* [Directions]:
Restate the entries below in full, exactly as they read, but without pictures.

[Source records — start]

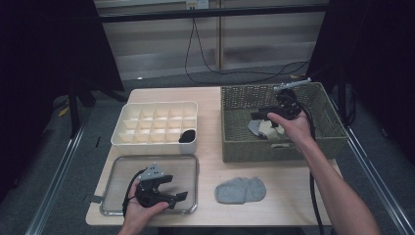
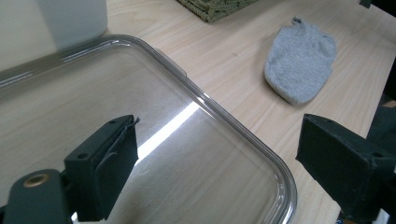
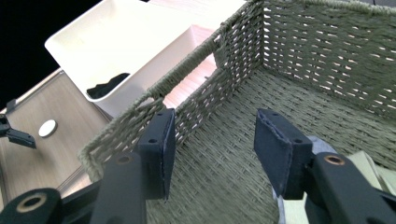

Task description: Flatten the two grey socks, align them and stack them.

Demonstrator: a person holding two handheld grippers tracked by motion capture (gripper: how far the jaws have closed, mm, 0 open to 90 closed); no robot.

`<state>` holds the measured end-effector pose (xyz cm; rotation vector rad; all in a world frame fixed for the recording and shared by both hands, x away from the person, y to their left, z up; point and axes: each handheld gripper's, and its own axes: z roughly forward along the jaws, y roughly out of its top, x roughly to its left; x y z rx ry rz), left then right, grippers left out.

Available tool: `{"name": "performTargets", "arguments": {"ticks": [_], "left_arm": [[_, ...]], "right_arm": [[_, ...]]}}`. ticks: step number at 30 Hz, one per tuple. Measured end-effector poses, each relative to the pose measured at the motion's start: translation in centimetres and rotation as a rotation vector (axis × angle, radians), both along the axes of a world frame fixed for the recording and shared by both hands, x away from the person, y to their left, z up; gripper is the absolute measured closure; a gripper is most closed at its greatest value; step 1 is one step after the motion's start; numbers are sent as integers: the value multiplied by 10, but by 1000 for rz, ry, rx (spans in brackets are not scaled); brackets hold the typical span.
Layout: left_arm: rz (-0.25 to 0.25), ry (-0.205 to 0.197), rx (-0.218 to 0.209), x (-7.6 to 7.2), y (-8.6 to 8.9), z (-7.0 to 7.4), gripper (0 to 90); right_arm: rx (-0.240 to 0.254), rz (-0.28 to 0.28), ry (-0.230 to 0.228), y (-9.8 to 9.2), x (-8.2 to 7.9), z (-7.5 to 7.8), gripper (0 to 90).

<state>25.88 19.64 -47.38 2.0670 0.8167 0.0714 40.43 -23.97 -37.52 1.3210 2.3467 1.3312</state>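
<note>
My left gripper [image 1: 177, 198] [image 2: 215, 163] rests low over the front right corner of a clear plastic lid [image 1: 117, 164] [image 2: 233, 123], jaws open and nothing between them. To its right a grey sock [image 1: 240, 190] [image 2: 301, 63] lies flat on the table. My right gripper [image 1: 262, 116] [image 3: 212, 149] hangs inside the green woven basket [image 1: 274, 149] [image 3: 327, 56], near its left wall, jaws open with nothing between them. Grey and pale socks [image 1: 266, 128] [image 3: 369, 163] lie on the basket floor just beside the right jaw.
A white divided organiser box [image 1: 154, 125] [image 3: 126, 42] stands behind the lid, with a rolled black sock [image 1: 188, 135] [image 3: 108, 85] in its front right compartment. Cables trail across the floor beyond the table's far edge.
</note>
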Motion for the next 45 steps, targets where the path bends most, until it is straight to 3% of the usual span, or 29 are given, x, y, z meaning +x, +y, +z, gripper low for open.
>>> {"name": "performTargets", "arguments": {"ticks": [8,10,11,16,17,20,26,31,34,38,43,44,45], "left_arm": [[7,-5,-1,1,3,0,134],[5,1,1,1,2,0,134],[1,1,1,0,2,0,134],[1,3,-4,1,2,0,134],[1,17,-20,1,3,0,133],[7,10,-31,1,4,0,132],[2,3,-27,2,4,0,131],[3,1,-23,2,3,0,131],[1,1,-15,3,3,0,130],[14,3,-22,3,2,0,130],[13,-5,-13,6,0,0,130],[18,-8,-10,5,-1,0,130],[16,-11,-3,5,-1,0,130]], "right_arm": [[-52,-5,42,2,25,-8,501],[-76,-5,66,4,34,-13,471],[-122,-9,75,7,41,-19,470],[-159,-1,120,11,56,-31,485],[-177,-10,167,12,64,-38,504],[-194,-16,196,14,72,-46,523],[-223,-41,226,19,81,-62,543],[-314,-51,286,20,90,-75,531],[-335,-64,292,19,92,-78,533],[-364,-81,346,18,94,-87,540],[-391,-71,350,20,94,-90,564],[-433,-60,390,22,94,-95,580],[-444,-52,400,23,94,-96,577]]}}
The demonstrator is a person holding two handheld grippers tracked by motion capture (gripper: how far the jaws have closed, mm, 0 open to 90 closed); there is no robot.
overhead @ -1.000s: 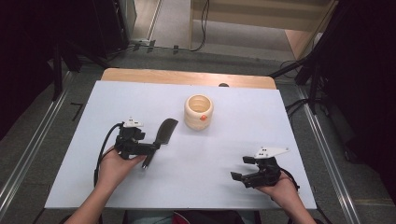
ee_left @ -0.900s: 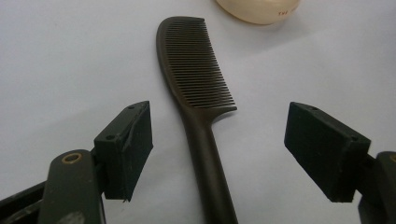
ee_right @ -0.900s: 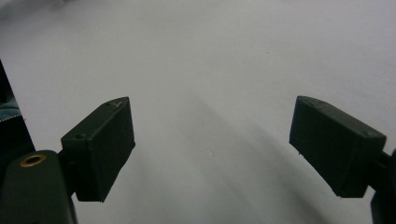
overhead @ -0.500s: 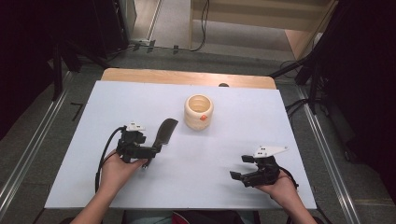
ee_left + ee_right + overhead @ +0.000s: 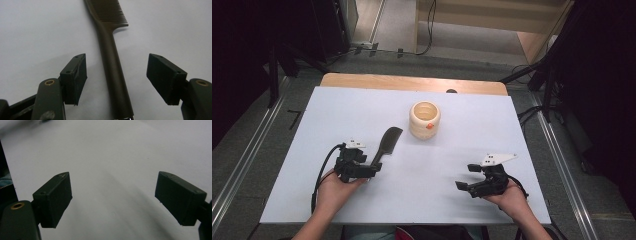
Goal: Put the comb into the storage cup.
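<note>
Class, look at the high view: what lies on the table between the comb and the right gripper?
Nothing. In the high view the white table is bare between the comb and the right gripper; the cup stands farther back, off that line.

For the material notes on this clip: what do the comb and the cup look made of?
Comb: likely matte dark brown plastic, with a smooth moulded handle and fine even teeth. Cup: pale, ribbed, possibly wood or bamboo, with stacked rings down its wall; the orange spot's material is unclear.
</note>
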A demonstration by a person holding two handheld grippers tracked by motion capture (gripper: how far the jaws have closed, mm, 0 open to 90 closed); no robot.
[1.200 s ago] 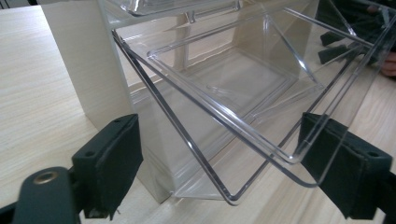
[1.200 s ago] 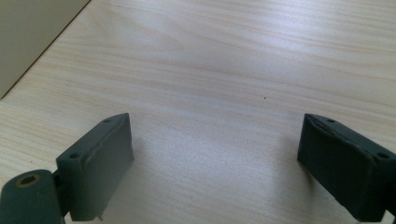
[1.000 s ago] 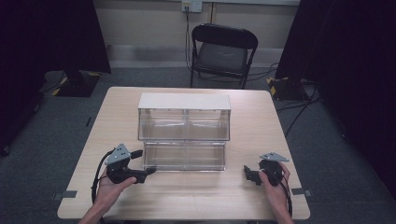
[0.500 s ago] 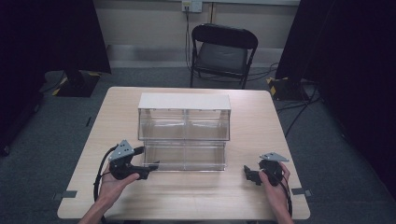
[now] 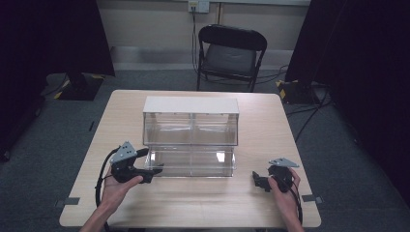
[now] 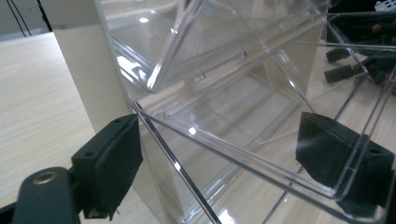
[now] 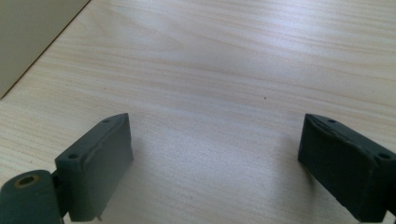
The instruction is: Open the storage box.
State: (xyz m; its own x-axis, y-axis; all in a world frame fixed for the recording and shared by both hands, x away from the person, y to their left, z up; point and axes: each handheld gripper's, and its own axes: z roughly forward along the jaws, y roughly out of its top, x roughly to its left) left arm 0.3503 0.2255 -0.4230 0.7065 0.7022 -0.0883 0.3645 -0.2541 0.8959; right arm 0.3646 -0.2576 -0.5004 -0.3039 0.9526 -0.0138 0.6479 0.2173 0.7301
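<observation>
A clear plastic two-tier bin box [image 5: 191, 130] with a white top stands mid-table. My left gripper [image 5: 153, 169] is at the front left corner of its lower tray [image 5: 193, 163]. In the left gripper view my left gripper [image 6: 224, 163] is open; the tray's clear front wall [image 6: 187, 172] runs between the jaws, one pad outside and one seen through the plastic. Whether the pads touch it I cannot tell. My right gripper [image 5: 256, 180] rests low over the table at the front right, apart from the box. In its own view the right gripper [image 7: 215, 158] is open over bare wood.
The wooden table [image 5: 193, 205] has free room in front of the box and on both sides. A black folding chair [image 5: 229, 53] stands beyond the far edge. Dark curtains flank the room. A pale panel [image 7: 28, 32] sits at the right gripper view's upper left.
My left gripper has moved forward and right to the lower tray's front left corner, with its jaws now on either side of the clear wall. The right gripper has stayed put.
</observation>
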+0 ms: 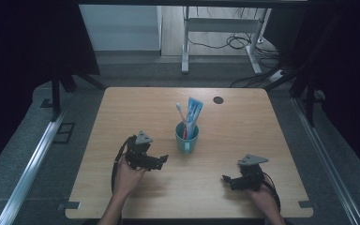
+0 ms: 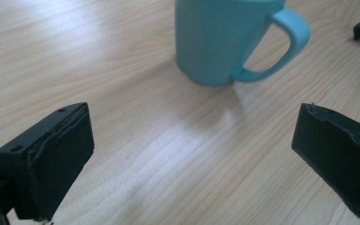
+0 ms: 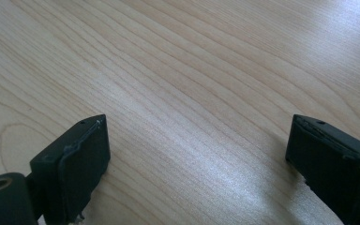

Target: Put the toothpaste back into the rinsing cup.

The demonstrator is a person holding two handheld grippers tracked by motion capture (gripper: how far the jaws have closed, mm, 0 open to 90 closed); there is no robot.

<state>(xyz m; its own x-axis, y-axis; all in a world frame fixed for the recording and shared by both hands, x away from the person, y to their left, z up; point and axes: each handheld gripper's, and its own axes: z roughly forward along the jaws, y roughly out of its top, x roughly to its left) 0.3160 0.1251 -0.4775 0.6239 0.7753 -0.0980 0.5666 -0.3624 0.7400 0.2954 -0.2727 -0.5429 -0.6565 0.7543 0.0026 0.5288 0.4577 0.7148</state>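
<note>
A teal mug stands near the middle of the wooden table, handle toward the near side. A red-and-white toothbrush and a blue toothpaste tube stick up out of it. My left gripper lies just left of the mug, open, jaws wide apart and empty. In the left gripper view the mug sits ahead with its handle to the right, and the gripper holds nothing. My right gripper rests at the near right, open over bare wood.
A dark round cable hole marks the table's far side. Beyond the table stand a white desk frame and loose cables on the floor. Black curtains hang at both sides. A metal rail runs along the left floor.
</note>
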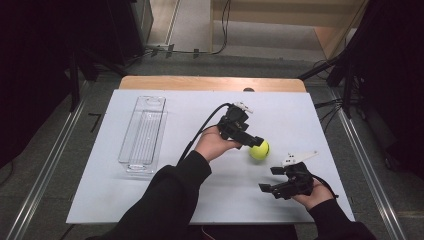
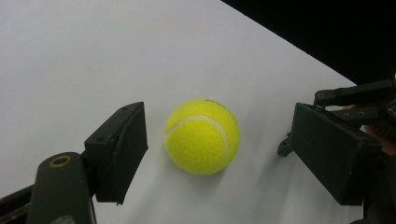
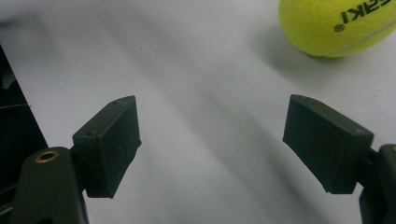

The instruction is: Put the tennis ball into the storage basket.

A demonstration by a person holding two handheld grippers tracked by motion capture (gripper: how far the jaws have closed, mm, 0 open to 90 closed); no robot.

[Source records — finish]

* [Finished exercise]:
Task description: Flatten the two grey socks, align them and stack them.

Demonstrator: a person holding two handheld grippers tracked by motion capture (gripper: how far the jaws have closed, mm, 0 open to 90 closed); no robot.

`<state>` holds the measured end-effector pose (xyz cm; rotation vector rad; all in a world frame fixed for the recording and shared by both hands, x away from the person, y to their left, z up; point and axes: each handheld gripper's, and its own axes: z roughly forward along the jaws, y roughly out of its top, x roughly to its left; x y z rx ry rz), left then right, grippers left out.

Available tool: `{"name": "performTargets", "arguments": {"ticks": [_], "left_arm": [[_, ...]], "right_arm": [[_, ...]]}}`. ticks: step number at 30 Hz, one per tuple. Measured end-effector poses, each relative to the pose measured at the motion's start: translation in centimetres and rotation as a rotation vector (axis × angle, radians), both along the axes of a world frame fixed for the recording and shared by both hands, x away from the person, y to their left, z up; gripper is the absolute measured closure; a gripper is most closed at its greatest value; step 1 is one step after the motion's start; numbers are sent as integers: the value multiplied by 10, but by 1000 for rz, ry, rx (spans in brackets are not scaled); brackets hold the typical span.
Layout: left_arm: rz (-0.25 to 0.25), ry (-0.205 to 0.197), rx (-0.218 to 0.209), x (-7.6 to 7.2), y (-8.6 to 8.9), z (-7.0 to 7.4), gripper (0 to 90); right_arm: rx (-0.240 to 0.254), rz (-0.28 to 0.28), ry (-0.230 to 0.228), y (-9.8 to 9.2), x (-8.2 to 7.9), z (-7.5 to 7.8), gripper (0 to 90).

<state>25.88 19.64 -47.38 2.0670 0.8167 0.0714 40.43 -23.97 -37.52 1.3210 2.3467 1.3312</state>
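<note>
My left gripper [image 1: 177, 198] [image 2: 215, 163] rests low over the front right corner of a clear plastic lid [image 1: 117, 164] [image 2: 233, 123], jaws open and nothing between them. To its right a grey sock [image 1: 240, 190] [image 2: 301, 63] lies flat on the table. My right gripper [image 1: 262, 116] [image 3: 212, 149] hangs inside the green woven basket [image 1: 274, 149] [image 3: 327, 56], near its left wall, jaws open with nothing between them. Grey and pale socks [image 1: 266, 128] [image 3: 369, 163] lie on the basket floor just beside the right jaw.
A white divided organiser box [image 1: 154, 125] [image 3: 126, 42] stands behind the lid, with a rolled black sock [image 1: 188, 135] [image 3: 108, 85] in its front right compartment. Cables trail across the floor beyond the table's far edge.
</note>
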Motion for the next 45 steps, targets where the path bends most, until it is straight to 3% of the usual span, or 29 are given, x, y, z meaning +x, +y, +z, gripper low for open.
>>> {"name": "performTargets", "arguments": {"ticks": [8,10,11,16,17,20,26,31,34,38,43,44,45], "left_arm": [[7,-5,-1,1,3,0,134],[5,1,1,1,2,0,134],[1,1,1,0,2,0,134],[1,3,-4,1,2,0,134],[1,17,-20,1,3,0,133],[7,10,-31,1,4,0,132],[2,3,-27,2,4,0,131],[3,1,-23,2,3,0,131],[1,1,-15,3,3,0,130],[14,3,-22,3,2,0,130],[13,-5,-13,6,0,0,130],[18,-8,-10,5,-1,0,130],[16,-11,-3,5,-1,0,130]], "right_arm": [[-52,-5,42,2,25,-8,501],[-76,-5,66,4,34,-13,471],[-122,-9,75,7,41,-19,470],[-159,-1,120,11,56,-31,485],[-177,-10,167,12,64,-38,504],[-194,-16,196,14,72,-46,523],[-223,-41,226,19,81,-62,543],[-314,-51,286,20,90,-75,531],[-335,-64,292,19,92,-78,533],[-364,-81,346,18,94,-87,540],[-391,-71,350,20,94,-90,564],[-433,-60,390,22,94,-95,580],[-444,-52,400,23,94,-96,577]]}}
The demonstrator is a person holding two handheld grippers tracked by motion capture (gripper: how far the jaws have closed, mm, 0 open to 90 closed); there is no robot.
overhead @ -1.000s: 
ee_left @ -0.900s: 
ee_right @ -0.900s: 
overhead @ -0.500s: 
ee_left + ee_right + overhead @ +0.000s: 
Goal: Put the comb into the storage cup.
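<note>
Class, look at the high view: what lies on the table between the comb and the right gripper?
Nothing. In the high view the white table is bare between the comb and the right gripper; the cup stands farther back, off that line.

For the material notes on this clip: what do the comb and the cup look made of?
Comb: likely matte dark brown plastic, with a smooth moulded handle and fine even teeth. Cup: pale, ribbed, possibly wood or bamboo, with stacked rings down its wall; the orange spot's material is unclear.
</note>
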A demonstration by a person holding two handheld grippers tracked by motion capture (gripper: how far the jaws have closed, mm, 0 open to 90 closed); no robot.
[1.200 s ago] 
[1.200 s ago] 
[1.000 s ago] 
[0.500 s ago] 
[now] 
[now] 
[now] 
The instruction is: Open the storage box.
State: (xyz m; its own x-axis, y-axis; all in a world frame fixed for the recording and shared by both hands, x away from the person, y to their left, z up; point and axes: each handheld gripper's, and its own axes: z roughly forward along the jaws, y roughly out of its top, x roughly to its left) left arm 0.3503 0.2255 -0.4230 0.7065 0.7022 -0.0883 0.3645 -0.2541 0.8959; right arm 0.3646 -0.2576 -0.5004 -0.3039 0.9526 -0.0138 0.6479 0.2173 0.7301
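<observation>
A clear plastic two-tier bin box [image 5: 191, 130] with a white top stands mid-table. My left gripper [image 5: 153, 169] is at the front left corner of its lower tray [image 5: 193, 163]. In the left gripper view my left gripper [image 6: 224, 163] is open; the tray's clear front wall [image 6: 187, 172] runs between the jaws, one pad outside and one seen through the plastic. Whether the pads touch it I cannot tell. My right gripper [image 5: 256, 180] rests low over the table at the front right, apart from the box. In its own view the right gripper [image 7: 215, 158] is open over bare wood.
The wooden table [image 5: 193, 205] has free room in front of the box and on both sides. A black folding chair [image 5: 229, 53] stands beyond the far edge. Dark curtains flank the room. A pale panel [image 7: 28, 32] sits at the right gripper view's upper left.
My left gripper has moved forward and right to the lower tray's front left corner, with its jaws now on either side of the clear wall. The right gripper has stayed put.
</observation>
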+0 ms: 
+0 ms: 
+0 ms: 

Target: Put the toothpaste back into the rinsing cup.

The demonstrator is a person holding two handheld grippers tracked by motion capture (gripper: how far the jaws have closed, mm, 0 open to 90 closed); there is no robot.

<state>(xyz m; its own x-axis, y-axis; all in a world frame fixed for the recording and shared by both hands, x away from the person, y to their left, z up; point and axes: each handheld gripper's, and its own axes: z roughly forward along the jaws, y roughly out of its top, x roughly to its left) 0.3160 0.1251 -0.4775 0.6239 0.7753 -0.0980 0.5666 -0.3624 0.7400 0.2954 -0.2727 -0.5429 -0.6565 0.7543 0.0026 0.5288 0.4577 0.7148</state>
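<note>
A teal mug stands near the middle of the wooden table, handle toward the near side. A red-and-white toothbrush and a blue toothpaste tube stick up out of it. My left gripper lies just left of the mug, open, jaws wide apart and empty. In the left gripper view the mug sits ahead with its handle to the right, and the gripper holds nothing. My right gripper rests at the near right, open over bare wood.
A dark round cable hole marks the table's far side. Beyond the table stand a white desk frame and loose cables on the floor. Black curtains hang at both sides. A metal rail runs along the left floor.
</note>
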
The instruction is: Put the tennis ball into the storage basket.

A demonstration by a person holding two handheld grippers tracked by motion capture (gripper: how far the jaws have closed, mm, 0 open to 90 closed); no robot.

This exercise has now been fully answered.